## WHAT THE TASK ASKS
Nothing is needed except the lines below that run from the one with "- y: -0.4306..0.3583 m" through the one with "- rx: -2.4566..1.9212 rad", repeated exactly.

Records drawn from a dataset
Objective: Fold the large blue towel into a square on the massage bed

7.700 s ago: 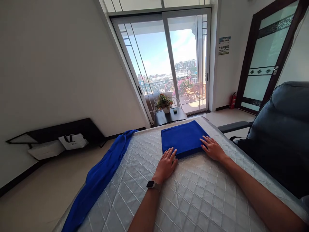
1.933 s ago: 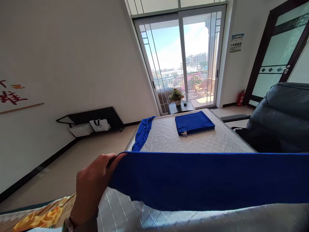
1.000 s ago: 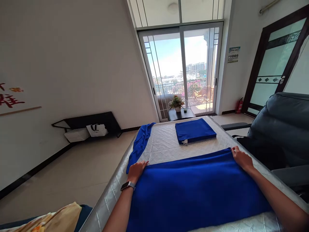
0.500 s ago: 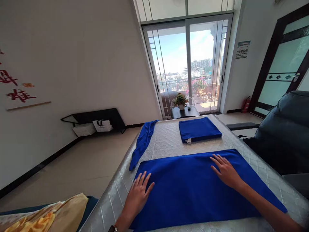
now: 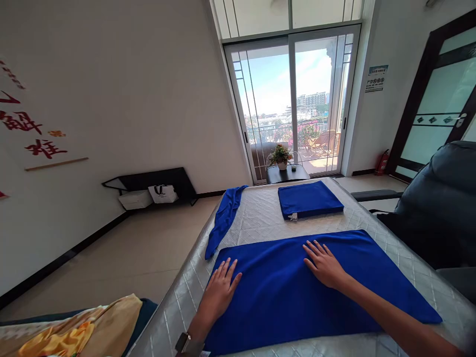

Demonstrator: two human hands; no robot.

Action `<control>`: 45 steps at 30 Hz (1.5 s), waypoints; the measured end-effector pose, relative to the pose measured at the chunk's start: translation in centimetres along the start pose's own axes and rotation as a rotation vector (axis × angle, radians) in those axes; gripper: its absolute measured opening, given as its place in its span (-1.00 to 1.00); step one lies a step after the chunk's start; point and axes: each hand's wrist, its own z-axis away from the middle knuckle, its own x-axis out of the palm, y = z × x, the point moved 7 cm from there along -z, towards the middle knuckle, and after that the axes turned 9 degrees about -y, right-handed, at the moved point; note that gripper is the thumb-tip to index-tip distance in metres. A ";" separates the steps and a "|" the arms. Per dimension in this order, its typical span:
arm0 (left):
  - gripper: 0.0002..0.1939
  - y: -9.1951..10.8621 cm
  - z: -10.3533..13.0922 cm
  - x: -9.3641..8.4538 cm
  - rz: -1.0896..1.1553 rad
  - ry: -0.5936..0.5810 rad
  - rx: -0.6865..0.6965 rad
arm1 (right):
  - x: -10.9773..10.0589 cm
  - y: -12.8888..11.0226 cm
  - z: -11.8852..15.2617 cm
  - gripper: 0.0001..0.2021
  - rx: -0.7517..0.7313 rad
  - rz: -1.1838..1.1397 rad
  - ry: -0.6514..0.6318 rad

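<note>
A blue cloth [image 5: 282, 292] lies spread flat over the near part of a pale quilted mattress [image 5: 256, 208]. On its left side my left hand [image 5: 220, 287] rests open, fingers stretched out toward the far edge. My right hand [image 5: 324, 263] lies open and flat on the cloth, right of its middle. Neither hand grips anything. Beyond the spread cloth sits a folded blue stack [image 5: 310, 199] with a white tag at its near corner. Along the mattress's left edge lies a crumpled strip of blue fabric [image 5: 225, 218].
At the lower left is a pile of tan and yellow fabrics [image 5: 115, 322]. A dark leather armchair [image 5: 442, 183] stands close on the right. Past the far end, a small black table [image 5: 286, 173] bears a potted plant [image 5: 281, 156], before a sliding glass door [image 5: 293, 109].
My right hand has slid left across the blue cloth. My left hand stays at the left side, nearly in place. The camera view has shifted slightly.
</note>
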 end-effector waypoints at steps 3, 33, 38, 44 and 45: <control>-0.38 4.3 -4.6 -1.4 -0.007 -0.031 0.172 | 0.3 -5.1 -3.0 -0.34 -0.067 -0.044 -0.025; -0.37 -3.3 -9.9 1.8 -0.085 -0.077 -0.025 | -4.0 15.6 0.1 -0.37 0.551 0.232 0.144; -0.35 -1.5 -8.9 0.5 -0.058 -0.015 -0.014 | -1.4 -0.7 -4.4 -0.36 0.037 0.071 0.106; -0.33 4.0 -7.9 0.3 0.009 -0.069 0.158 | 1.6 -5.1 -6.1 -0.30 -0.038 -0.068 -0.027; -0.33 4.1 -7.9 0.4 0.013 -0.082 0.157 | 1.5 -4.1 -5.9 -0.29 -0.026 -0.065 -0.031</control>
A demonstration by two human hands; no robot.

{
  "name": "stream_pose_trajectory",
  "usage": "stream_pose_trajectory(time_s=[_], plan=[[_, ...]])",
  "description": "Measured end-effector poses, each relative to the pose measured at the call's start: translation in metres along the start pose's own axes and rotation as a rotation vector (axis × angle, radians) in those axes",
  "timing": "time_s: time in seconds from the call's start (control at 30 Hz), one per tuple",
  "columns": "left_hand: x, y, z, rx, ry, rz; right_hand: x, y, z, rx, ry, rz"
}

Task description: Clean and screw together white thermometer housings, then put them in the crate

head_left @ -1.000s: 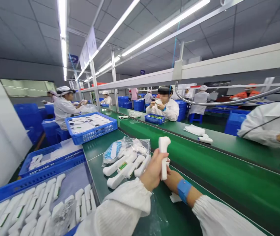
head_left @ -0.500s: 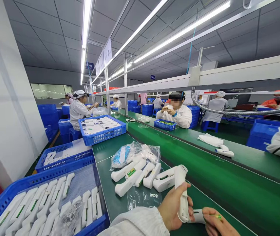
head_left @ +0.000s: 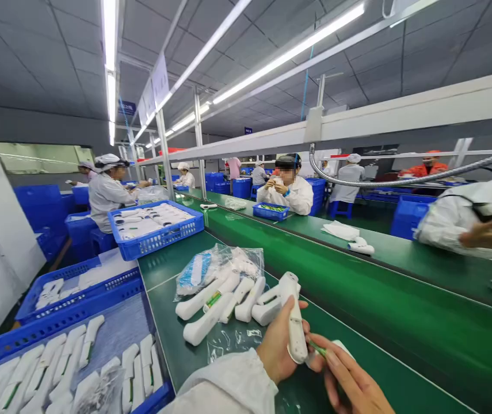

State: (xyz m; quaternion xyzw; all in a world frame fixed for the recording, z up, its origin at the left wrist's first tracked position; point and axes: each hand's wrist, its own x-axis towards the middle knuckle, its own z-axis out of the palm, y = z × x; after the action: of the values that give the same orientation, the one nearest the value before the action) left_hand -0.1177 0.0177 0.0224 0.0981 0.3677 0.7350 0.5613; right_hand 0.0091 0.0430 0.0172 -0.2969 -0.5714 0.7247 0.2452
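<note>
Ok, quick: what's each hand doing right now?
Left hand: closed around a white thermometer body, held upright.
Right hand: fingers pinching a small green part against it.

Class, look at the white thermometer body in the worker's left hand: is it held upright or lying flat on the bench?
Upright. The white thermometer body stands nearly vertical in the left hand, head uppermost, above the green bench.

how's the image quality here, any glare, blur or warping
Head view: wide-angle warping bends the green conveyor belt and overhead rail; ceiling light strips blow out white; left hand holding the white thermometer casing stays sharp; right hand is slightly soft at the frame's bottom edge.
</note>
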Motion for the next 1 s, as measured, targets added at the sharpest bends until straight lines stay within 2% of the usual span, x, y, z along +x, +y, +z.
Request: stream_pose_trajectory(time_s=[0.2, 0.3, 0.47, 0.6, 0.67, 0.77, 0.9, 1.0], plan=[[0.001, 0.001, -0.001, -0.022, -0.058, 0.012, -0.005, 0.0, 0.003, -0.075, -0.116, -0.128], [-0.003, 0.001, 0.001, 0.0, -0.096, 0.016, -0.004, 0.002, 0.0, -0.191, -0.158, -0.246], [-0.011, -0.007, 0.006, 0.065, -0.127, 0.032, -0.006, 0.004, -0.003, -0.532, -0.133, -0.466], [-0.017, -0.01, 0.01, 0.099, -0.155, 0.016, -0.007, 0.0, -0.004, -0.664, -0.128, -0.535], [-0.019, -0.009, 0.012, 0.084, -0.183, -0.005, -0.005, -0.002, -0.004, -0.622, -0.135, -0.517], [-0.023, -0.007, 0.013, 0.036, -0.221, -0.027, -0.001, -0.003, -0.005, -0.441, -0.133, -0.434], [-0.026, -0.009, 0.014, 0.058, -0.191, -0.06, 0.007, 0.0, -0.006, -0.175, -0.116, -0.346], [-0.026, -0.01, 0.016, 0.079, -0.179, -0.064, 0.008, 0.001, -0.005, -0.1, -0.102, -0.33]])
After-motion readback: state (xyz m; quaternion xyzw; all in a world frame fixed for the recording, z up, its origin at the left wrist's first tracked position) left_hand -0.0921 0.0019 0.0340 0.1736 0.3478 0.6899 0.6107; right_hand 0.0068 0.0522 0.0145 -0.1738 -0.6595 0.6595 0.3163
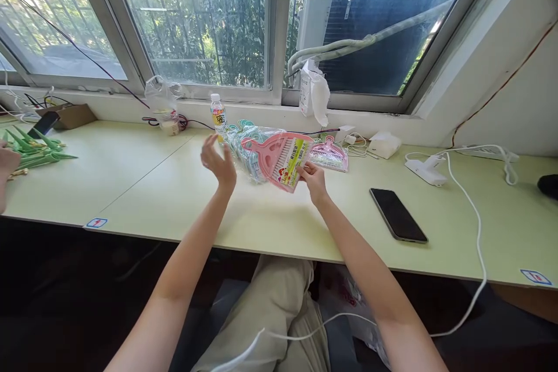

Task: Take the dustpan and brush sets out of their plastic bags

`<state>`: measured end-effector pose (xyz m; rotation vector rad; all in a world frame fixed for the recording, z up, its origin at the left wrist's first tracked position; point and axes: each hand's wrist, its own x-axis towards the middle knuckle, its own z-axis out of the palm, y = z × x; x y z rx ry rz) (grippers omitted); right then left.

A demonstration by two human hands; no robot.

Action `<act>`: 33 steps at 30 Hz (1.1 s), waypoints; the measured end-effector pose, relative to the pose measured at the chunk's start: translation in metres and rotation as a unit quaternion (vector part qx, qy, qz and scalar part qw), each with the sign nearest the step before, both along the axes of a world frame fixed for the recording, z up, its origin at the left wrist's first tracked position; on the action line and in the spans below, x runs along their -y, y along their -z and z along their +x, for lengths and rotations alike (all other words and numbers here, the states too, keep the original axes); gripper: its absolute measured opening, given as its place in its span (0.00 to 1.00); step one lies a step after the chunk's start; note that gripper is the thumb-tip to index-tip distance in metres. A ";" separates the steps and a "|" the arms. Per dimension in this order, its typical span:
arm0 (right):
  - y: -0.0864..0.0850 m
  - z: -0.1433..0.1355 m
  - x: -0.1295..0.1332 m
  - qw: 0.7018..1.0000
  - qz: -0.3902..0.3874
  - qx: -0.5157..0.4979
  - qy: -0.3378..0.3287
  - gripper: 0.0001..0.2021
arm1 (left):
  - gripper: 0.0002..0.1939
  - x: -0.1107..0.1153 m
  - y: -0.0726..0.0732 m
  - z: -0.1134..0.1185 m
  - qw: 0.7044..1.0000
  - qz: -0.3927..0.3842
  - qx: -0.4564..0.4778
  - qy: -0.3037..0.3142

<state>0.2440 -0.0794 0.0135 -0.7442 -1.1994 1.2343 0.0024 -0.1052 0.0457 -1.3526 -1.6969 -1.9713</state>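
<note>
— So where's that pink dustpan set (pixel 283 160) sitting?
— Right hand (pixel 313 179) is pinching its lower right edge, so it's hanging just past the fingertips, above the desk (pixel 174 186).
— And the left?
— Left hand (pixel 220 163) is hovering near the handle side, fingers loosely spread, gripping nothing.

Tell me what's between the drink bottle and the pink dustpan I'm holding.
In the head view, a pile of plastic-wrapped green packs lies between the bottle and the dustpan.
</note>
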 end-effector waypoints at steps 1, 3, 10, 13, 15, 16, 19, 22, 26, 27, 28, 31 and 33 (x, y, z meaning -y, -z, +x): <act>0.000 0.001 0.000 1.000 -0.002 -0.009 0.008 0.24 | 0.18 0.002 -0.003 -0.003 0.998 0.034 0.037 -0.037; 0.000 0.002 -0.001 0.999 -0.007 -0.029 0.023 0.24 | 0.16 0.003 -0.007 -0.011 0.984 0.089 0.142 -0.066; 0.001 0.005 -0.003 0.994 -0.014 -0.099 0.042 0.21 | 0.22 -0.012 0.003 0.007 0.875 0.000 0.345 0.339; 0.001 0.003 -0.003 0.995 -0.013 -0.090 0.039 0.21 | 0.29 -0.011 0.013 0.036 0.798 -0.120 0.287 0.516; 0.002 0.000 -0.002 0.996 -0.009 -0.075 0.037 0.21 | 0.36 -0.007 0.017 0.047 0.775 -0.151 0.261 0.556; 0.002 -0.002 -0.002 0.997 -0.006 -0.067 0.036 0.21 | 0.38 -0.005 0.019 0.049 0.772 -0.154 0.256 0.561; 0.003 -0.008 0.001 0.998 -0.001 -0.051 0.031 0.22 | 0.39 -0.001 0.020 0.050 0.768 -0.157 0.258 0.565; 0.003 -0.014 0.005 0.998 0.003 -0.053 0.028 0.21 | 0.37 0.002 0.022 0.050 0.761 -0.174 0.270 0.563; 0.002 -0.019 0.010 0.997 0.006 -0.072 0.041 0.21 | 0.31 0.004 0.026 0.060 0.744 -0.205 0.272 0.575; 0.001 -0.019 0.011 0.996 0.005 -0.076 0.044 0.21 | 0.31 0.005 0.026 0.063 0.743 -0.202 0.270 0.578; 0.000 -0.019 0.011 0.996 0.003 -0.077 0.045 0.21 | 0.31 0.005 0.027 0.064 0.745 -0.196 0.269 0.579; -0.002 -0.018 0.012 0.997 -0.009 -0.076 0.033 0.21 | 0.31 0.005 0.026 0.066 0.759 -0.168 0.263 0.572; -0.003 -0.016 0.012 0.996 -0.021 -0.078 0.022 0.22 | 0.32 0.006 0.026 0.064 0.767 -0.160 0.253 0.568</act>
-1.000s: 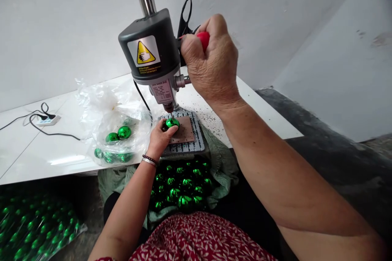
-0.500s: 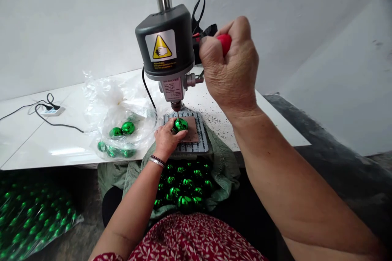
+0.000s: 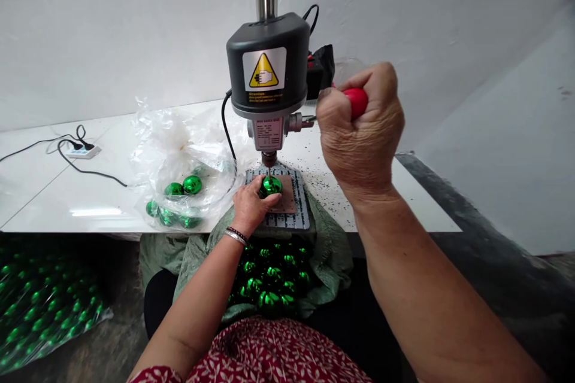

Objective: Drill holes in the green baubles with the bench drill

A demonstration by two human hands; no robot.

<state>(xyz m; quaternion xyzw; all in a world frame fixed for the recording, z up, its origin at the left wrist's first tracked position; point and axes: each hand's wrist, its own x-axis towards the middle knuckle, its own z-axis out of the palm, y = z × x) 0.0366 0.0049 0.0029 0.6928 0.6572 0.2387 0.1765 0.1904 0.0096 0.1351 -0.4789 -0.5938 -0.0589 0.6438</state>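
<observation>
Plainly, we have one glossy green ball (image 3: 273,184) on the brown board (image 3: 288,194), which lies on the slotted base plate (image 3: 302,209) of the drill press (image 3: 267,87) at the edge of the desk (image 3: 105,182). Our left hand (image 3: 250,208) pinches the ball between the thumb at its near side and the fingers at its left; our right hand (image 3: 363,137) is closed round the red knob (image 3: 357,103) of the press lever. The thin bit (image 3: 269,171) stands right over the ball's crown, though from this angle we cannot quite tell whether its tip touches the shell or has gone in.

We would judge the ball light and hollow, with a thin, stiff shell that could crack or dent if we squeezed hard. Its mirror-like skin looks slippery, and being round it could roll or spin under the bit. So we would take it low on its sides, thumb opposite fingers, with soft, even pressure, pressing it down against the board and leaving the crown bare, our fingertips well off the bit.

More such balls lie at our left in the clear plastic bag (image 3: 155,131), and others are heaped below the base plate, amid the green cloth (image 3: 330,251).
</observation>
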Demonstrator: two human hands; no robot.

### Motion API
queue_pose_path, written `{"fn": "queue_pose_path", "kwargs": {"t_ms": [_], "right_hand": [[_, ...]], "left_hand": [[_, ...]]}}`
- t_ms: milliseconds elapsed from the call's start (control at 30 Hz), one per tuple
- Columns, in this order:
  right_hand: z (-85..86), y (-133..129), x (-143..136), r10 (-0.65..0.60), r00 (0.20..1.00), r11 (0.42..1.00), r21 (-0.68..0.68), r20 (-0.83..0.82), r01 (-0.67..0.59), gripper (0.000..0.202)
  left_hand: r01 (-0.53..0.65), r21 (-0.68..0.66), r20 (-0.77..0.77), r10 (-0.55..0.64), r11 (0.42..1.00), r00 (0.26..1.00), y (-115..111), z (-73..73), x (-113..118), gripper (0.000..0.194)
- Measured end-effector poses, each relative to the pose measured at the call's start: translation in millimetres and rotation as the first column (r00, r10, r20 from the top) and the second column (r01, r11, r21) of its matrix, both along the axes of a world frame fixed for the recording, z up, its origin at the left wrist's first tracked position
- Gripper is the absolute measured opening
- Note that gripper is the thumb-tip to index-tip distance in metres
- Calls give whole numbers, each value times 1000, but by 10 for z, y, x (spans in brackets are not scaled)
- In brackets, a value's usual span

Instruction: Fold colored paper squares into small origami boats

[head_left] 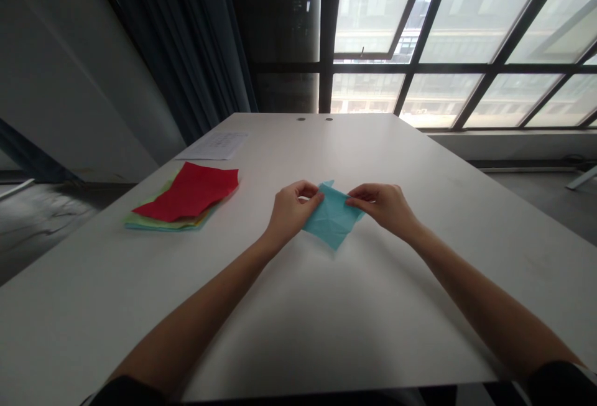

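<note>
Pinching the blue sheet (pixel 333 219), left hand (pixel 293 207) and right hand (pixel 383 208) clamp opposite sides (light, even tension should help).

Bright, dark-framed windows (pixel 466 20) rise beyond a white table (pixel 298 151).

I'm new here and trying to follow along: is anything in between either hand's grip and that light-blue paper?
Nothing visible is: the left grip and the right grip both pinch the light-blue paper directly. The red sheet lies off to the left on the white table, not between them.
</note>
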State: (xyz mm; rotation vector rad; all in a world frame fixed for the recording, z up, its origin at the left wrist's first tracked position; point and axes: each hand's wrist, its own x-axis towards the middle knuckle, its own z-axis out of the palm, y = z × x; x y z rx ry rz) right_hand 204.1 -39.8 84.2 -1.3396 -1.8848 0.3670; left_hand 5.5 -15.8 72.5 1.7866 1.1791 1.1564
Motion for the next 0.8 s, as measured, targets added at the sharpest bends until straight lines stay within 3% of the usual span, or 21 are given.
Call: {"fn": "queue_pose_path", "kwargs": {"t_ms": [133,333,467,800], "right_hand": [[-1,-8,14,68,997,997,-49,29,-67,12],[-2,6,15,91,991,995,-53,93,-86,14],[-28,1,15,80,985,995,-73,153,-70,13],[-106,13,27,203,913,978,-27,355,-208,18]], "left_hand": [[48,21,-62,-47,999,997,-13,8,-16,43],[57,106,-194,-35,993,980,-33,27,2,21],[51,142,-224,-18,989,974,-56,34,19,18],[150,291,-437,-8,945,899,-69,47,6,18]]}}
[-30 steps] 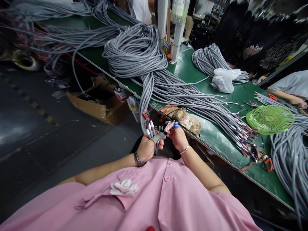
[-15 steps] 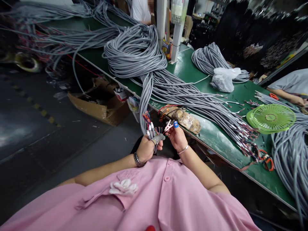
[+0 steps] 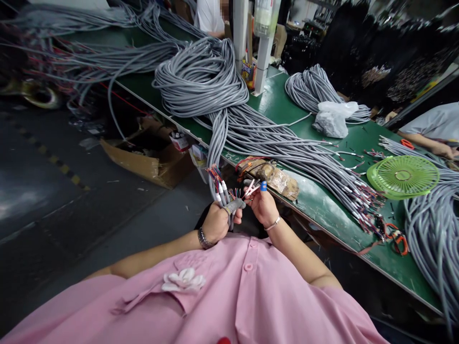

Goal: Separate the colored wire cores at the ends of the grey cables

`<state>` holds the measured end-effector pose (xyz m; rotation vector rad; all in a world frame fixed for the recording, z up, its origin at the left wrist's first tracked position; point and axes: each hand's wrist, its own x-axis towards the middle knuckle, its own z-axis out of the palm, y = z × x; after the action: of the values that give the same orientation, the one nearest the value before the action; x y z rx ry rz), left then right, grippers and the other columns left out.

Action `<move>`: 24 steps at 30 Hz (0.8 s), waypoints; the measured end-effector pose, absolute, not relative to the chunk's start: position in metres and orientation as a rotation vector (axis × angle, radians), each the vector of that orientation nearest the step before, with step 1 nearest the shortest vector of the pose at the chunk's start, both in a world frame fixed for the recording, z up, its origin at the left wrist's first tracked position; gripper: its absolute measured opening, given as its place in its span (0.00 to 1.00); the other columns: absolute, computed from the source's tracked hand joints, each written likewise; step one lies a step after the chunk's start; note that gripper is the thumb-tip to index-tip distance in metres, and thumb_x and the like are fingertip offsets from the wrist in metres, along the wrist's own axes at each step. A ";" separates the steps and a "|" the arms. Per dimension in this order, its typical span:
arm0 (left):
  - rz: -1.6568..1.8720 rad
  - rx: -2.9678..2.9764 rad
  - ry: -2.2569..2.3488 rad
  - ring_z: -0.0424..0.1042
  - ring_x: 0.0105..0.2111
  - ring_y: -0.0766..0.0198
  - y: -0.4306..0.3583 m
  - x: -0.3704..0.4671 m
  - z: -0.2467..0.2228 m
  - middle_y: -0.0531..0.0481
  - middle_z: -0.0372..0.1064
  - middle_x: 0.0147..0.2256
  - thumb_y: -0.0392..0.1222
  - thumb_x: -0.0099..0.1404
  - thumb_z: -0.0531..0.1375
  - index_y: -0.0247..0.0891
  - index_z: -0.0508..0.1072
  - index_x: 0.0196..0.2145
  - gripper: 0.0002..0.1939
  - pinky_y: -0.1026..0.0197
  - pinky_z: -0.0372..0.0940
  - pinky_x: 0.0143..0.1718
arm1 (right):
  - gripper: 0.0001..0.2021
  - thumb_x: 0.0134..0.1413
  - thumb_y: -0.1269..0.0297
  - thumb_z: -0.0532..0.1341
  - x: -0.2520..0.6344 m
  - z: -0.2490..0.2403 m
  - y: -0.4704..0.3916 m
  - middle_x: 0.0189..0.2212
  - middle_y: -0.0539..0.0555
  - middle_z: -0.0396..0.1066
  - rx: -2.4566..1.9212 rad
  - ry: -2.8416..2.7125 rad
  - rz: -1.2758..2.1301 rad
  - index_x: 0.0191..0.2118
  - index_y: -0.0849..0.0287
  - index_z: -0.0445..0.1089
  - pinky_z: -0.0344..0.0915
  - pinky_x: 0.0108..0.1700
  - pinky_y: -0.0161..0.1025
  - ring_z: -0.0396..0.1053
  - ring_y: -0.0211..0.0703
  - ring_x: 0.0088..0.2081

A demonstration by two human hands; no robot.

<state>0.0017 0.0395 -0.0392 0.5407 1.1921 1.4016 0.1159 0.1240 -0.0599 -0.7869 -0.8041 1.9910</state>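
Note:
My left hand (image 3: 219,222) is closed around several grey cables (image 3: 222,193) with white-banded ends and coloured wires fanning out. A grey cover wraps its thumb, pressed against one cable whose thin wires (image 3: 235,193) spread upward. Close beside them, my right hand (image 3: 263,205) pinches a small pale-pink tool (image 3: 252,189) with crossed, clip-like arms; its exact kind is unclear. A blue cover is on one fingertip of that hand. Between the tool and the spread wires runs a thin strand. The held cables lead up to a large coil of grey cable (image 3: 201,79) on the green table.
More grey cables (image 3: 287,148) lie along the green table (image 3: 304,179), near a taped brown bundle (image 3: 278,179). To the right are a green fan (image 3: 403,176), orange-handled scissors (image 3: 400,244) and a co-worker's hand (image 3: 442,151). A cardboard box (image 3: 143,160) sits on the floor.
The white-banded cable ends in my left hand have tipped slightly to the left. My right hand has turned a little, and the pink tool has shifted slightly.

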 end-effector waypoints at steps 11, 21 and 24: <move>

## ANSWER TO THIS PROBLEM
  - y: -0.4306..0.3583 m
  - x: -0.3704..0.4671 m
  - z: -0.2467..0.2228 m
  - middle_y: -0.0531..0.0481
  - middle_z: -0.0372..0.1064
  - middle_x: 0.0147..0.2256
  - thumb_y: -0.0392..0.1222
  - thumb_x: -0.0099..0.1404
  - thumb_z: -0.0531..0.1375
  - index_y: -0.0247..0.0891
  - index_z: -0.0508..0.1072
  - index_x: 0.0196..0.2145
  - gripper: 0.0002..0.1939
  - pinky_y: -0.1026..0.0197
  - pinky_z: -0.0372..0.0940
  - pinky_x: 0.0143..0.1718
arm1 (right):
  - gripper: 0.0001..0.2021
  - thumb_x: 0.0134..0.1413
  - thumb_y: -0.1269..0.0297
  - thumb_z: -0.0532..0.1341
  - x: -0.2520..0.6344 m
  - z: -0.2490..0.2403 m
  - y: -0.4704..0.3916 m
  - middle_x: 0.0189..0.2212
  - middle_y: -0.0539..0.0555
  - middle_z: -0.0396..0.1066
  - rx: -2.4566..1.9212 rad

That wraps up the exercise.